Dating advice for adults
A person of questionable moral character is not someone you want to build a life with.
Befriend them, witness to them, but don’t date them--it will only lead to heartache. Decide not to get bent out of shape over the screw-ups.
You need deepening connections in all these areas, not just one. Talk about them and make plans explicitly on how you can grow together appropriately if needed.
Danger or trouble in one area is a red flag for them all.
The world of dating relationships is riddled with challenges to maneuver.
How do you find the right one to walk with you through life? Are there rules, benchmarks, or steps for measuring the depth and health of a relationship?
Your partner is broken too, and you will step on each other's toes.
Expect a little conflict, and decide to treat relationship missteps as opportunities to learn and grow together.
Let your sense of self-worth come from your identity as a child of God and not from what other people think about you.
Don’t let your insecurities keep you from reaching out and stepping into a relationship.
There may be people that you love who would like to see you find a relationship quickly, but don’t feel pressured to comply.
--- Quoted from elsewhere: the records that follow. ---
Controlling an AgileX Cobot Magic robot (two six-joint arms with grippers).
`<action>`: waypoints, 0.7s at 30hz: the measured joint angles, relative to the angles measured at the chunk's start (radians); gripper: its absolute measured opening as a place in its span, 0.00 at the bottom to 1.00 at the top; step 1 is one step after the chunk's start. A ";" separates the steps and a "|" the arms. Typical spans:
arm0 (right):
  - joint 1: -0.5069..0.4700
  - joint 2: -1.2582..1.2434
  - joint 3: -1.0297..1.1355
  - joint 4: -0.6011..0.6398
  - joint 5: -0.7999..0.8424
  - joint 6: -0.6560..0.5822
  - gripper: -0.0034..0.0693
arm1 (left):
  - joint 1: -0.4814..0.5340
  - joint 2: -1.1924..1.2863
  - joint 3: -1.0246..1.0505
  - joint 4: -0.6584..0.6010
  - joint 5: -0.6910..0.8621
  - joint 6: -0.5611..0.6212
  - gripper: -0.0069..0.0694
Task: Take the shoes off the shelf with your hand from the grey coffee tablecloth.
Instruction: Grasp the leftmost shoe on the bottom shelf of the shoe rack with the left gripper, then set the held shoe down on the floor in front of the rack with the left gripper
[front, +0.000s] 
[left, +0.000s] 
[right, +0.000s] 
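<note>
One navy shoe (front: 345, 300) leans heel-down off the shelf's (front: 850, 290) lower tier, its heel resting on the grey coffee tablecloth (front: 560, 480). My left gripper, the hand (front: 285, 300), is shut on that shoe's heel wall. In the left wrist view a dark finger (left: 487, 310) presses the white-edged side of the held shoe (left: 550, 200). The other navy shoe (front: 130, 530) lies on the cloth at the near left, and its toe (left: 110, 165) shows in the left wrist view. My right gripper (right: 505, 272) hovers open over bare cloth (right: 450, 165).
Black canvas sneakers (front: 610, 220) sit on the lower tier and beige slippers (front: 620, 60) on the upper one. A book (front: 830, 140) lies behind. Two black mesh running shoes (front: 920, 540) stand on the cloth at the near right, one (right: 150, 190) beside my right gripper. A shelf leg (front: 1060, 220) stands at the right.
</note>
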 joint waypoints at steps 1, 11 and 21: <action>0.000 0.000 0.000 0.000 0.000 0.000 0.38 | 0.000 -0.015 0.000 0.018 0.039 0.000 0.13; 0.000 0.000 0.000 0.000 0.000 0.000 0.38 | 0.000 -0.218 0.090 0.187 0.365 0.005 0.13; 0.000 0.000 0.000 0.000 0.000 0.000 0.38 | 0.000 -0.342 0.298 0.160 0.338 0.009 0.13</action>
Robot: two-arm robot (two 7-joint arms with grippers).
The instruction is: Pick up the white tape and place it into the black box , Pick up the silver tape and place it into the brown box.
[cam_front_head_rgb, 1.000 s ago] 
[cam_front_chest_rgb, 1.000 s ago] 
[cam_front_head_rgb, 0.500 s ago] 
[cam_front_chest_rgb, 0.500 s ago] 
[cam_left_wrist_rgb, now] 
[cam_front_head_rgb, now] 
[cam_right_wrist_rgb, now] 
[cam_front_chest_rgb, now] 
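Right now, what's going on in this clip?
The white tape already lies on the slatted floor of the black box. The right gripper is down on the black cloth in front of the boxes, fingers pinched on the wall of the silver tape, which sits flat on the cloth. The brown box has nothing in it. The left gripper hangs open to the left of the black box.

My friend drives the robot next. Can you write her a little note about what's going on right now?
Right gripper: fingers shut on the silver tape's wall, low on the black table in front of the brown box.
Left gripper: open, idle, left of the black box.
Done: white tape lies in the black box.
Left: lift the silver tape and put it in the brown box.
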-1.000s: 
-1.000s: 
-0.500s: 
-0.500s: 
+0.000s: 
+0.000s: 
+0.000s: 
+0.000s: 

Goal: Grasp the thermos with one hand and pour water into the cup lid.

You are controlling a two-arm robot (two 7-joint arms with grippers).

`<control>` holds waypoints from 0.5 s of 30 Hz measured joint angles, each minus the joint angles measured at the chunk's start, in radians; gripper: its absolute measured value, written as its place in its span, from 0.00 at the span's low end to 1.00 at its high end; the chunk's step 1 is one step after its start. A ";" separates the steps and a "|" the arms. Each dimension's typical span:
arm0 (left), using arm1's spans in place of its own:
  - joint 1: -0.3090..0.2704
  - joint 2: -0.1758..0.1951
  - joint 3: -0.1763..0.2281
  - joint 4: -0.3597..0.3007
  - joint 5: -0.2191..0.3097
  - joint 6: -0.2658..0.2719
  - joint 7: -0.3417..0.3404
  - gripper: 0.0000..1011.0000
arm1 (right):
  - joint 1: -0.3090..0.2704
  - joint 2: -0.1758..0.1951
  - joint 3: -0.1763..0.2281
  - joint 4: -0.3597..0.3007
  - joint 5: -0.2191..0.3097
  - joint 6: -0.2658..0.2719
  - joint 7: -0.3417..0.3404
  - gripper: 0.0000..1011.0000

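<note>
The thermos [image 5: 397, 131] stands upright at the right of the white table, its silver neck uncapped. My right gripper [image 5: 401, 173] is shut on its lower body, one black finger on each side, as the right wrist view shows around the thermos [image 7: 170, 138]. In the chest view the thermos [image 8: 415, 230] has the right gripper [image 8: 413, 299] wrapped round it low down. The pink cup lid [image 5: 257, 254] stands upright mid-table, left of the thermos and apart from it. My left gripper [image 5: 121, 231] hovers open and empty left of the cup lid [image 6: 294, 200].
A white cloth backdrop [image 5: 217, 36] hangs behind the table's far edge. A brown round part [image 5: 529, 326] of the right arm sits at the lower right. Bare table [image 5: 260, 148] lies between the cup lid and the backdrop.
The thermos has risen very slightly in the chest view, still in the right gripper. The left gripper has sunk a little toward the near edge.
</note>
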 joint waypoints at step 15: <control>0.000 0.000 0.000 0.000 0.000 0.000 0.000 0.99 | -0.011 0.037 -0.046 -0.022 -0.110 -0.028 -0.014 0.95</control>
Choosing the person with whom you want to spend your life should be a selective process. Relationships are built over time, and should never be rushed into, neither because of your parents nor because you feel the senior scramble pressure before graduation. If you've got someone in mind, feel free get to know each other in group settings. If you are in too much of a hurry then you will be tempted to settle for less than God desires for you.
Our culture says religion is about trivial preferences, but true religion is the foundation for how we order our lives. Don't put your relationship with God in second place to enter a romantic relationship.